普天間基地移設について、かつて鳩山元首相は「最低でも県外」と言ったが、その場合の「県外」は「国内」を意味する。
では、「国外」になるとしたら、それはどこか。具体的にその候補は挙がったことがある。
五年前、私はテニアンに行った。
ハゴイ飛行場を含むテニアン島の北部3分の2にあたる土地は、第二次大戦後、北マリアナ諸島政府から米海兵隊に貸し出されている。しかし軍用機等の配備や駐留部隊はなく、在沖縄海兵隊の演習場としては使用されるが、駐屯地ではない。
2010年、テニアン市長レーモン・デラクルスは普天間基地移設先として、ハゴイ飛行場を含むテニアン島北部への受け入れを表明した。それに乗っかる日本の政治家らもいたが、それは首尾よく運ばなかった。

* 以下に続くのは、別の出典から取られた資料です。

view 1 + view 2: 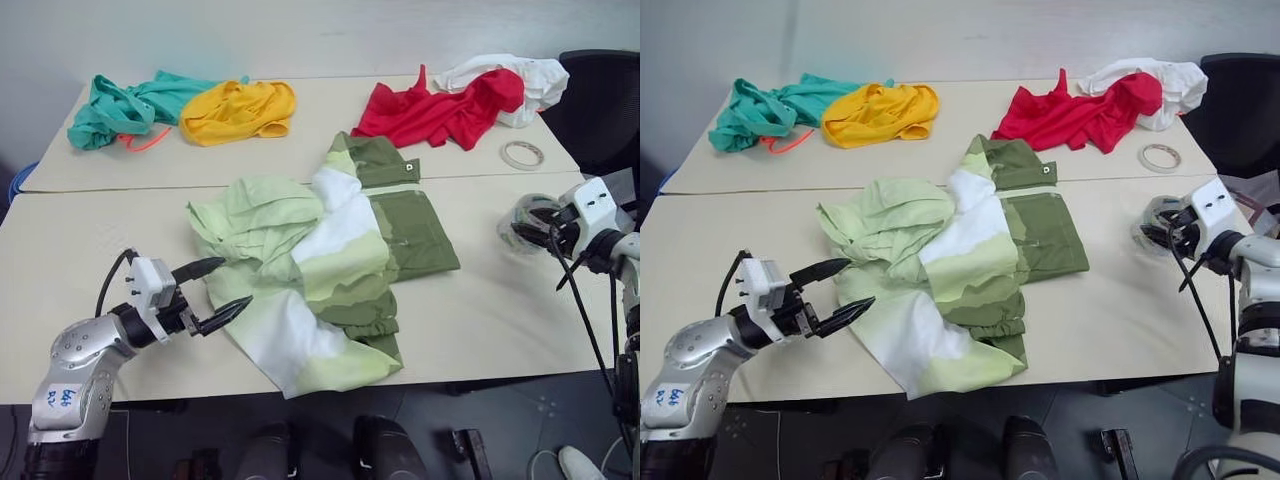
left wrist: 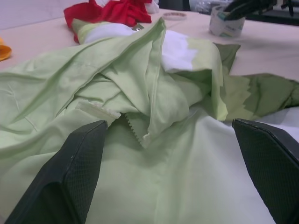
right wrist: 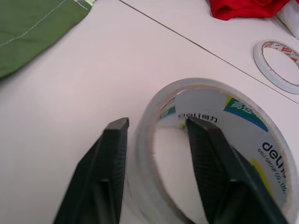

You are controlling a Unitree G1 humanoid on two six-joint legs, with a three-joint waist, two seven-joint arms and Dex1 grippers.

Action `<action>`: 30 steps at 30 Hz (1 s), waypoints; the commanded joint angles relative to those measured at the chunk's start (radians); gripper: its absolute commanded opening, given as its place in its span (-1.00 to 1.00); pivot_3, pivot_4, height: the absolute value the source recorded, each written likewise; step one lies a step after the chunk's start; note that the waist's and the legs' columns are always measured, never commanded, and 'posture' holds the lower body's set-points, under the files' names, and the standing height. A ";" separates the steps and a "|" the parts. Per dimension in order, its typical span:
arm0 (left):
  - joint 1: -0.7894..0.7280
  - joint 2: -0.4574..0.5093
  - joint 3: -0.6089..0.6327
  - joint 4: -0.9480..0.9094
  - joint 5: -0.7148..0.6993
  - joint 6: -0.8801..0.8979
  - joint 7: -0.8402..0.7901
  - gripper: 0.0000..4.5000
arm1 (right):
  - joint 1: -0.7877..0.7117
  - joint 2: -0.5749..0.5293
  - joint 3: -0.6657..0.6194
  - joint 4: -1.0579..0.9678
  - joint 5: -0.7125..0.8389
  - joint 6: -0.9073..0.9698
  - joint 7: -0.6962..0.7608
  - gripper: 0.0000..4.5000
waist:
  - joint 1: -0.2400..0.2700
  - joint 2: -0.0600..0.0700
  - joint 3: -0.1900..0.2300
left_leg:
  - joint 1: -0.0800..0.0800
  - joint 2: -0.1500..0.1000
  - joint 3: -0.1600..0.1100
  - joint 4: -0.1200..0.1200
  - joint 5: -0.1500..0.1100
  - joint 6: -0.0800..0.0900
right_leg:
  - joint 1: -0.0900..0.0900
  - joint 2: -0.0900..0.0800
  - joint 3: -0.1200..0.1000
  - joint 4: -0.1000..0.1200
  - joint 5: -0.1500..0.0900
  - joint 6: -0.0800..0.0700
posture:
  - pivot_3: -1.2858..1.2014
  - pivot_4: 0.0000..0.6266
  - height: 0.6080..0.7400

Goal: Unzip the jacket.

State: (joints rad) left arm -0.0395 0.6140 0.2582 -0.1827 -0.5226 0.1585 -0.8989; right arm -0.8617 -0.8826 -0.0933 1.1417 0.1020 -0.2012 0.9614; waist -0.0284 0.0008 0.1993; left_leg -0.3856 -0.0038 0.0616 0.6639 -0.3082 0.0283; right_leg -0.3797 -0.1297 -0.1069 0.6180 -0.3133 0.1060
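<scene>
Jacket (image 1: 330, 270) lies crumpled mid-counter, near the front edge, its pale green, white and olive bands folded over one another so the front closure is buried; zipper teeth show along one fold in the left wrist view, but no pull is visible. That heaped lay is probably why the left tool (image 1: 215, 292) comes in level from the jacket's left side with its fingers spread wide, just at the pale green hem: it seems set to take a fold and open the cloth out, holding nothing yet.

Well off to the right, the right tool (image 3: 156, 126) sits at a clear tape roll (image 3: 212, 149) standing on the bare counter (image 1: 490, 310). Its fingers are parted, one inside the ring and one outside, straddling the wall; whether they pinch the roll I cannot tell. The roll stands apart from the jacket, likely so it does not foul the work.

Farther back lie a smaller tape ring (image 1: 522, 154), a red garment (image 1: 440, 110) with white cloth (image 1: 510, 75) behind it, a yellow garment (image 1: 238, 110) and a teal one (image 1: 125, 108), all clear of the jacket.
</scene>
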 commanded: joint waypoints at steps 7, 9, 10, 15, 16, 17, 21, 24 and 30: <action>0.031 0.148 0.097 0.118 0.127 -0.183 -0.067 1.00 | 0.139 -0.086 -0.112 -0.318 0.187 -0.067 0.388 0.99 | 0.006 0.000 0.000 | -0.001 0.000 -0.002 0.000 0.000 0.000 | 0.001 -0.001 0.000 -0.001 0.000 0.000 | 0.03 -0.52 1.00; 0.046 0.174 0.098 0.153 0.174 -0.263 -0.085 1.00 | 0.221 -0.085 -0.128 -0.463 0.246 -0.026 0.448 0.99 | 0.006 0.000 0.000 | -0.001 0.000 -0.003 0.000 0.000 0.000 | 0.001 -0.001 -0.001 -0.002 0.000 0.001 | 0.03 -0.52 1.00; 0.054 0.187 0.093 0.170 0.197 -0.307 -0.098 1.00 | 0.266 -0.077 -0.129 -0.542 0.270 -0.007 0.463 0.99 | 0.006 0.001 0.000 | 0.000 0.000 -0.003 0.000 0.000 0.000 | 0.002 -0.001 -0.001 -0.002 0.001 0.001 | 0.03 -0.52 1.00; 0.034 0.210 0.011 0.206 0.262 -0.381 -0.142 1.00 | 0.451 -0.006 -0.004 -0.854 0.225 0.090 0.419 0.99 | 0.007 0.000 0.000 | 0.000 0.001 -0.005 0.000 -0.001 -0.001 | 0.002 -0.003 0.001 -0.003 0.001 0.001 | 0.03 -0.52 1.00; 0.022 0.207 -0.006 0.209 0.274 -0.380 -0.138 1.00 | 0.453 0.006 0.015 -0.852 0.202 0.079 0.407 0.99 | 0.007 0.000 0.000 | 0.000 0.000 -0.005 0.000 -0.002 -0.001 | 0.002 -0.003 0.001 -0.004 0.001 0.001 | 0.03 -0.52 1.00; 0.004 0.204 -0.036 0.207 0.291 -0.358 -0.131 1.00 | 0.434 0.027 0.036 -0.822 0.160 0.055 0.370 0.99 | 0.007 0.001 0.000 | 0.000 0.000 -0.005 0.000 -0.002 -0.001 | 0.002 -0.003 0.001 -0.006 0.001 0.001 | 0.03 -0.52 1.00; -0.038 0.219 -0.148 0.234 0.391 -0.368 -0.140 1.00 | 0.334 0.106 0.106 -0.690 0.055 -0.017 0.281 0.99 | 0.005 0.001 0.001 | 0.000 -0.001 -0.004 0.000 -0.002 -0.001 | 0.000 -0.003 0.000 0.000 0.001 0.002 | 0.03 -0.52 1.00; -0.082 0.208 -0.192 0.283 0.456 -0.402 -0.100 1.00 | 0.247 0.162 0.157 -0.549 -0.036 -0.096 0.208 0.99 | 0.004 0.001 0.000 | 0.001 -0.001 -0.002 0.000 -0.001 -0.001 | -0.001 -0.002 -0.001 0.002 0.001 0.002 | 0.03 -0.52 1.00; -0.168 0.111 -0.249 0.302 0.481 -0.372 -0.018 0.92 | 0.138 0.237 0.202 -0.344 -0.097 -0.132 0.182 0.71 | 0.011 0.000 0.000 | 0.002 -0.001 -0.002 0.002 0.000 0.001 | 0.003 -0.003 -0.002 0.003 0.001 0.002 | 0.03 -0.52 1.00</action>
State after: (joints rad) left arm -0.2080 0.7370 0.0388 0.0998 -0.0728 -0.2190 -0.9424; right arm -0.7201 -0.6538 0.0937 0.7564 0.0306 -0.3252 1.1505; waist -0.0177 0.0008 0.1989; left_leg -0.3828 -0.0052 0.0593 0.6662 -0.3080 0.0292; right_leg -0.3764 -0.1331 -0.1084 0.6207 -0.3122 0.1080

近年では、米海兵隊と島嶼防衛を主な任務にする陸上自衛隊の共同訓練、上陸演習等が行われているところだ。
十七世紀以来、スペインに占領され、一度は住民全員が追い出され無人島化し野生動物の島になり、ドイツに売却され、日本に占領され、今はアメリカの自治領である、テニアン。
日本へ空襲した編隊、原爆を落とした米軍機も、この島から出発している。
そして、もしもここに普天間にいる米海兵隊部隊が移ってきたら、この島は、いったいどうなっていただろうか。
昨日、沖縄のいくつもの選挙の結果に一喜一憂しながら、別な事情で今自分がこの南の島々のことを考えなければならない時間の中にもいる。
そんなこんなで、基地というものはもともとそうではなかったどこかに作られてきたものだという、しごく当然な事実を前に、あらためて複雑な思いが湧いている。
というわけで私は、沖縄とはまた別な南の島についての仕事に向かっている次第。